To truly prove form in solidworks or Pro/E you have to take strategic advantage of the parametric constraints. Otherwise you should just be lazy and use Rhino.

If anyone is interested I will try to dig up some videos made a couple years ago to demonstrate proving form using a parametric constraint modeler.

Bart,

I agree that intent manager has some features that make constructing a sketch fast and semi-intuitive - like symmetry and similar features. But this comes in handy for basicly simple features. However, for more complicated constructions (I’m a big advocate of using contruction lines to drive relations - I know, old school), I still find myself disabling intent manager when it thinks that it’s trying to do me favor and snap to things I don’t want it to snap to. Then I have to spend time disabling the contraints. It’s almost like it’s doing “too good of a job” trying to constrain everything… I do like a contrained sketch, but the way I need it contrained to preserve design intent, which is not always what ProE is expecting.

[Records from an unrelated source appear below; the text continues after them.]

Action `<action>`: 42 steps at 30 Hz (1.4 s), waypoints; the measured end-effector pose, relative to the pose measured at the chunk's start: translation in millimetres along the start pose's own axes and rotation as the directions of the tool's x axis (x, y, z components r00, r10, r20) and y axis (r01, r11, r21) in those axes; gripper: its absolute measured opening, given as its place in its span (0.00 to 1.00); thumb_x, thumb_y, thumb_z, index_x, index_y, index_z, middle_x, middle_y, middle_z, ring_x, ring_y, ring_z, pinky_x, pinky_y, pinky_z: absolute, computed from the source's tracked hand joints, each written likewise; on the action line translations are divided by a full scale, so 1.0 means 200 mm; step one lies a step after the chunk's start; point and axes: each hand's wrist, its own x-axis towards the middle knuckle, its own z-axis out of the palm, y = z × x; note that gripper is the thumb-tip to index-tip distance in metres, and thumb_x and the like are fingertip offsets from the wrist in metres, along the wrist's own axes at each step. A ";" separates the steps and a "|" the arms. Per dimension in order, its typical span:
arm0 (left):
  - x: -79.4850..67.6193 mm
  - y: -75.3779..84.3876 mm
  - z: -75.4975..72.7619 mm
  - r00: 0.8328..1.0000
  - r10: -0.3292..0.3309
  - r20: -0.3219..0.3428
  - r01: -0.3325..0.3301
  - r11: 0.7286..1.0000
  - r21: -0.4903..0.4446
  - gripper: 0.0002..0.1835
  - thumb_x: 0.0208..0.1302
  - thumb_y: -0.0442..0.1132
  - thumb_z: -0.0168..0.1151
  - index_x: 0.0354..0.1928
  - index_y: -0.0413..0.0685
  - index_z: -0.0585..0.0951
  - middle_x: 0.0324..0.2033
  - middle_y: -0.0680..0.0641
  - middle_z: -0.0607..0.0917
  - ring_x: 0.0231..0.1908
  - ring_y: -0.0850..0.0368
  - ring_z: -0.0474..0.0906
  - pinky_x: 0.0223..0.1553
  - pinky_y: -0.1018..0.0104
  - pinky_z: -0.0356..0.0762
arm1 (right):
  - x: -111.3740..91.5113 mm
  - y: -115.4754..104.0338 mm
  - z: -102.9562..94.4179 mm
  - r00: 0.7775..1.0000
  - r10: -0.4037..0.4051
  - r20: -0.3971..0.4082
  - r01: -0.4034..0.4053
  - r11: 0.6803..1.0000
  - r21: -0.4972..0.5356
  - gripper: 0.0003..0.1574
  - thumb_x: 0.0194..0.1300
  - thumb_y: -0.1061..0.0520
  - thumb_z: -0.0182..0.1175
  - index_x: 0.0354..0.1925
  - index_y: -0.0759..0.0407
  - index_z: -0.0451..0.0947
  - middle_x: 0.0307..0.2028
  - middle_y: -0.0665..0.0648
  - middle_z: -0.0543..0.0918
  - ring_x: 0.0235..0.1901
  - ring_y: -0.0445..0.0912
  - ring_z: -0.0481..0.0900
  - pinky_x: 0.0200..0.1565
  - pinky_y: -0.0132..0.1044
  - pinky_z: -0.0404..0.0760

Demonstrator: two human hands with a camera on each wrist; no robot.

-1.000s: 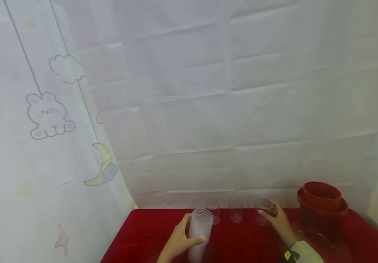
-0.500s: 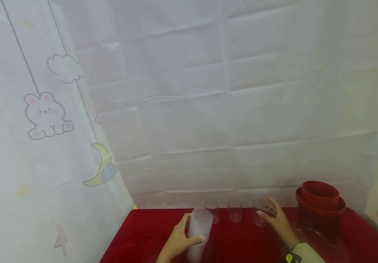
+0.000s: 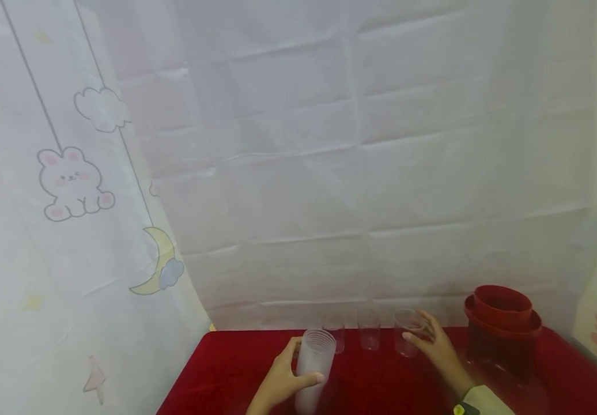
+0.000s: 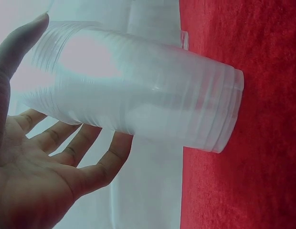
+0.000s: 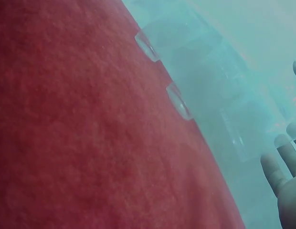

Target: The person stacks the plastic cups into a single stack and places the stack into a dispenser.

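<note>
In the head view my left hand [image 3: 282, 377] grips a tall stack of nested clear plastic cups [image 3: 315, 363], rims up. The left wrist view shows the thumb on one side of the stack [image 4: 153, 90] and the fingers on the other, with the cup bottoms close to the red cloth. My right hand [image 3: 439, 349] holds a single clear plastic cup [image 3: 405, 341] near its rim, between thumb and fingers. To its left, two more clear cups, a middle one [image 3: 369, 332] and a left one [image 3: 336, 337], stand upright along the far edge.
A red cloth [image 3: 371, 386] covers the table. At the right stands a red bucket-like container [image 3: 501, 340] with a smaller red one [image 3: 503, 305] set in its top. A pale printed curtain [image 3: 288, 202] hangs right behind the table.
My right hand has drawn its cup slightly left, closer to the middle cup. The left hand keeps its grip on the stack, and the whole head view has shifted a little.
</note>
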 end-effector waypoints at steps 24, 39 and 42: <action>0.00 -0.03 0.03 1.000 -0.026 0.008 0.027 0.998 -0.051 0.34 0.59 0.49 0.73 0.64 0.61 0.67 0.53 0.51 0.78 0.47 0.55 0.78 0.36 0.61 0.83 | -0.06 -0.09 0.01 1.000 -0.027 0.008 0.026 0.996 0.085 0.47 0.71 0.49 0.62 0.77 0.53 0.48 0.68 0.67 0.68 0.49 0.27 0.71 0.57 0.57 0.73; -0.05 0.02 0.02 1.000 -0.008 0.004 0.008 0.999 -0.040 0.34 0.58 0.48 0.73 0.64 0.59 0.68 0.51 0.51 0.79 0.48 0.55 0.77 0.36 0.59 0.82 | -0.19 -0.20 0.00 0.994 -0.111 -0.008 0.112 0.991 0.067 0.43 0.72 0.54 0.61 0.76 0.54 0.51 0.66 0.67 0.71 0.54 0.28 0.72 0.53 0.24 0.68; -0.07 0.02 0.02 1.000 -0.008 0.011 0.008 0.999 -0.049 0.34 0.58 0.47 0.74 0.65 0.59 0.68 0.53 0.51 0.78 0.48 0.55 0.77 0.36 0.59 0.82 | -0.23 -0.23 0.00 0.993 -0.115 -0.011 0.115 0.990 0.078 0.43 0.72 0.55 0.61 0.76 0.55 0.51 0.66 0.68 0.71 0.54 0.29 0.73 0.52 0.22 0.67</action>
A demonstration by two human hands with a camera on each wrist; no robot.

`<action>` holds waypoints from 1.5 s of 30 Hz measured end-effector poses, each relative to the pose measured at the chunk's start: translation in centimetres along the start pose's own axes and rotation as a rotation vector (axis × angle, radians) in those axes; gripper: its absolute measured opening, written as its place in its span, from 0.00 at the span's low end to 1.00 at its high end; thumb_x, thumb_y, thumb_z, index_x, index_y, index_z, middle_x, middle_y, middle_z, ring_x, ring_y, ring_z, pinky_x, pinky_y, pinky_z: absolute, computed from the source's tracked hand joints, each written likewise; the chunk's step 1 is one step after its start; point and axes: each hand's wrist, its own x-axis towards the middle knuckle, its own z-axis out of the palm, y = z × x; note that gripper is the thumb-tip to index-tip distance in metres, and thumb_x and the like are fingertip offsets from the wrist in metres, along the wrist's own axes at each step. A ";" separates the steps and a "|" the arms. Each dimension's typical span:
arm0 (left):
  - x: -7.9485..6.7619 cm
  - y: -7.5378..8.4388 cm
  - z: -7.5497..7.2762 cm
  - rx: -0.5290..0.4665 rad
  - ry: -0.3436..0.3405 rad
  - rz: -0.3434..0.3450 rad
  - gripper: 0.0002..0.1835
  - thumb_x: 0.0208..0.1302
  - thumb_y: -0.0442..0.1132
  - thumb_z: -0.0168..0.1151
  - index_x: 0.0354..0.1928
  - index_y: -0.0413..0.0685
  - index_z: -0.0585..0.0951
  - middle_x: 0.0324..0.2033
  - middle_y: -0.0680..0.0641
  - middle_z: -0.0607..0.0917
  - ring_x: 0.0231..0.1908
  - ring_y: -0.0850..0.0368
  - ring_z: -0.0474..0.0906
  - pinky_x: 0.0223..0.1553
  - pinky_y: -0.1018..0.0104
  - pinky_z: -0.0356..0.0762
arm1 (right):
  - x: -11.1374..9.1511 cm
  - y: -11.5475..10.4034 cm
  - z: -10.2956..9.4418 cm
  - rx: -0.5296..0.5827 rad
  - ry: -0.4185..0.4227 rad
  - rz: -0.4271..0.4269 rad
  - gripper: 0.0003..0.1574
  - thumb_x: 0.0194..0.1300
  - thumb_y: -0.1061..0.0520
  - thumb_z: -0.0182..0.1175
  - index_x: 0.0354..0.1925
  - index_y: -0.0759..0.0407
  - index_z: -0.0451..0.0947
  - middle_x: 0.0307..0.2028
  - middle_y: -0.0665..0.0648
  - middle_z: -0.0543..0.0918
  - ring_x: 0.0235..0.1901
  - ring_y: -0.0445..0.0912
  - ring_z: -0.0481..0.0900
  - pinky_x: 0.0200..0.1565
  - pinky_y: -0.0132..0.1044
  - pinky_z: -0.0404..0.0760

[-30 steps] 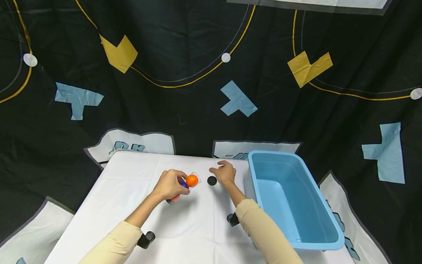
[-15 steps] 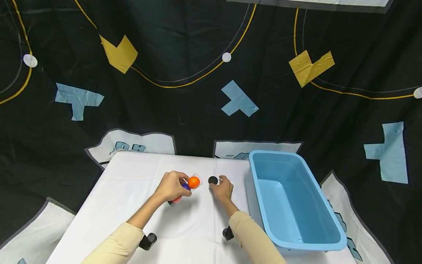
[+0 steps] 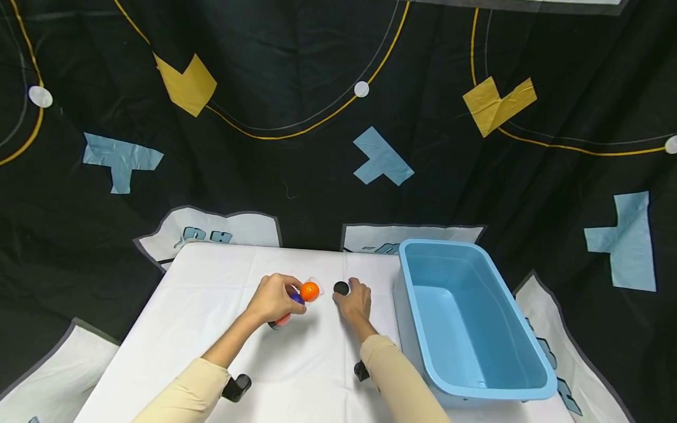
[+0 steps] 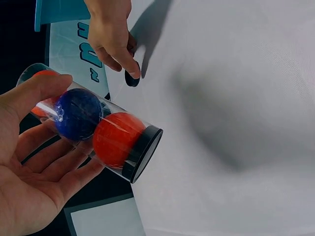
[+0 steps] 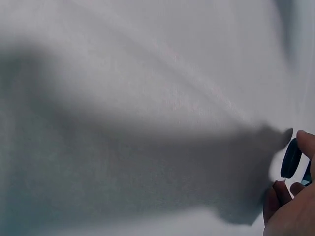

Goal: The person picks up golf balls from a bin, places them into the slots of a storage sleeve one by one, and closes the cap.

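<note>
My left hand (image 3: 275, 296) grips a clear plastic tube (image 4: 110, 112) between thumb and fingers. Inside it sit a blue ball (image 4: 78, 115) and orange balls (image 4: 117, 138) at either side of it. A black cap (image 4: 147, 156) covers the tube's lower end; in the head view the far orange ball (image 3: 309, 291) shows near the other end. To the right, my right hand (image 3: 355, 302) pinches a loose black round lid (image 3: 341, 288) between thumb and finger, close above the white tabletop. The right wrist view catches this lid (image 5: 291, 158) at its edge, partly cut off with the hand.
A light blue plastic tub (image 3: 423, 341) stands on the right side of the white-covered table (image 3: 307, 376). Black cloth (image 3: 296, 194) with taped blue and yellow shapes hangs behind the table.
My right hand has come down and slightly left, from beside the black lid to pinching it. The left hand keeps its hold on the tube, almost still.
</note>
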 end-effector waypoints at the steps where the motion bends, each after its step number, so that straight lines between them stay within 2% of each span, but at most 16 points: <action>1: 0.0 0.0 0.0 0.003 0.000 0.001 0.18 0.40 0.39 0.84 0.36 0.46 0.89 0.28 0.50 0.89 0.29 0.57 0.83 0.33 0.63 0.83 | 0.1 0.0 0.1 -0.005 0.005 -0.005 0.37 0.51 0.54 0.72 0.60 0.63 0.78 0.52 0.70 0.82 0.55 0.63 0.76 0.59 0.55 0.75; 10: 0.1 0.1 -0.6 0.005 0.001 -0.009 0.17 0.41 0.38 0.84 0.37 0.46 0.89 0.29 0.49 0.89 0.29 0.57 0.82 0.33 0.63 0.83 | 0.0 0.0 0.1 -0.049 0.016 -0.044 0.32 0.51 0.57 0.72 0.54 0.66 0.81 0.42 0.69 0.80 0.49 0.60 0.75 0.53 0.53 0.76; 20: -0.1 -0.1 -0.4 0.002 0.002 -0.010 0.17 0.41 0.38 0.84 0.36 0.45 0.88 0.29 0.48 0.89 0.29 0.57 0.83 0.34 0.62 0.84 | -0.4 -0.2 -0.2 -0.026 0.008 -0.049 0.27 0.48 0.60 0.72 0.48 0.66 0.82 0.40 0.68 0.81 0.46 0.60 0.77 0.51 0.54 0.77; 25: -0.2 0.0 -0.2 0.000 0.013 -0.010 0.17 0.40 0.38 0.84 0.36 0.45 0.88 0.29 0.48 0.90 0.29 0.57 0.83 0.33 0.63 0.84 | -0.6 -1.1 -0.8 0.011 -0.020 -0.041 0.26 0.48 0.60 0.73 0.48 0.65 0.82 0.41 0.67 0.85 0.44 0.59 0.82 0.50 0.53 0.80; 29: -0.2 0.2 -0.1 -0.004 0.012 -0.006 0.17 0.40 0.38 0.84 0.36 0.46 0.88 0.28 0.50 0.90 0.29 0.58 0.83 0.33 0.65 0.82 | -0.6 -2.3 -1.5 0.025 -0.026 -0.036 0.25 0.49 0.59 0.74 0.47 0.64 0.81 0.37 0.65 0.86 0.40 0.57 0.83 0.47 0.51 0.81; 35: -0.1 0.4 0.1 0.009 0.014 -0.007 0.18 0.39 0.38 0.84 0.36 0.47 0.89 0.28 0.50 0.89 0.29 0.57 0.83 0.32 0.64 0.82 | 0.1 -4.7 -3.8 -0.023 -0.054 -0.083 0.25 0.51 0.56 0.75 0.47 0.63 0.82 0.35 0.62 0.87 0.39 0.55 0.83 0.45 0.47 0.81; 39: 0.0 0.5 0.1 0.010 0.010 -0.011 0.17 0.40 0.38 0.84 0.36 0.47 0.89 0.28 0.49 0.89 0.29 0.57 0.83 0.33 0.64 0.82 | 0.5 -6.8 -6.0 -0.055 -0.084 -0.149 0.25 0.49 0.55 0.77 0.45 0.64 0.83 0.34 0.62 0.88 0.40 0.56 0.83 0.45 0.46 0.81; 45: 0.2 0.8 0.2 0.006 0.000 -0.005 0.17 0.41 0.39 0.84 0.36 0.46 0.89 0.28 0.49 0.89 0.29 0.57 0.82 0.32 0.65 0.82 | 0.6 -9.7 -9.5 -0.132 -0.236 -0.209 0.25 0.51 0.54 0.77 0.47 0.62 0.83 0.38 0.62 0.86 0.44 0.55 0.80 0.46 0.45 0.79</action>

By contrast, SolidWorks could do with a few more automatic constraint features in its sketcher. But it does have some. But unfortunately, I have even gone to extent of creating start parts that have a basic symmetrical extruded block so I don’t have to establish symmetry on everything in the first feature (if that’s what it calls for). Clearly there should be a little more automatic control where in Pro’s case, there may be too much.

I’d like to see your videos, though.

Warren

that’s the right idea, warren…set yourself up with a few different part templates in SW that already include the first few features you like to start with (symmetric cube, on-origin cylinder, etc…). tho, my part templates stop short of the features and tend to only contain the pre-constrained sketches. of course, every sketch thereafter must be manually defined and constrained. ever used toolbox for that sort of thing?

don’t wish for all the programs to “gel” into one… then you’ll get even MORE expensive software, with more bugs, with fewer patches, fixes, updates, and less tech support.

there may be a high learning curve, but at least there is software that runs on a relatively cheap hardware platform that is available to buy and use.

in 1990, there wasn’t any option to buy a PC and off-the-shelf software that could do anything even close to what we’re able to do now… which is what led me to waste years of my life doing graphic design before finally getting back into ID much later.

be thankful for what you have! sayeth the old guy.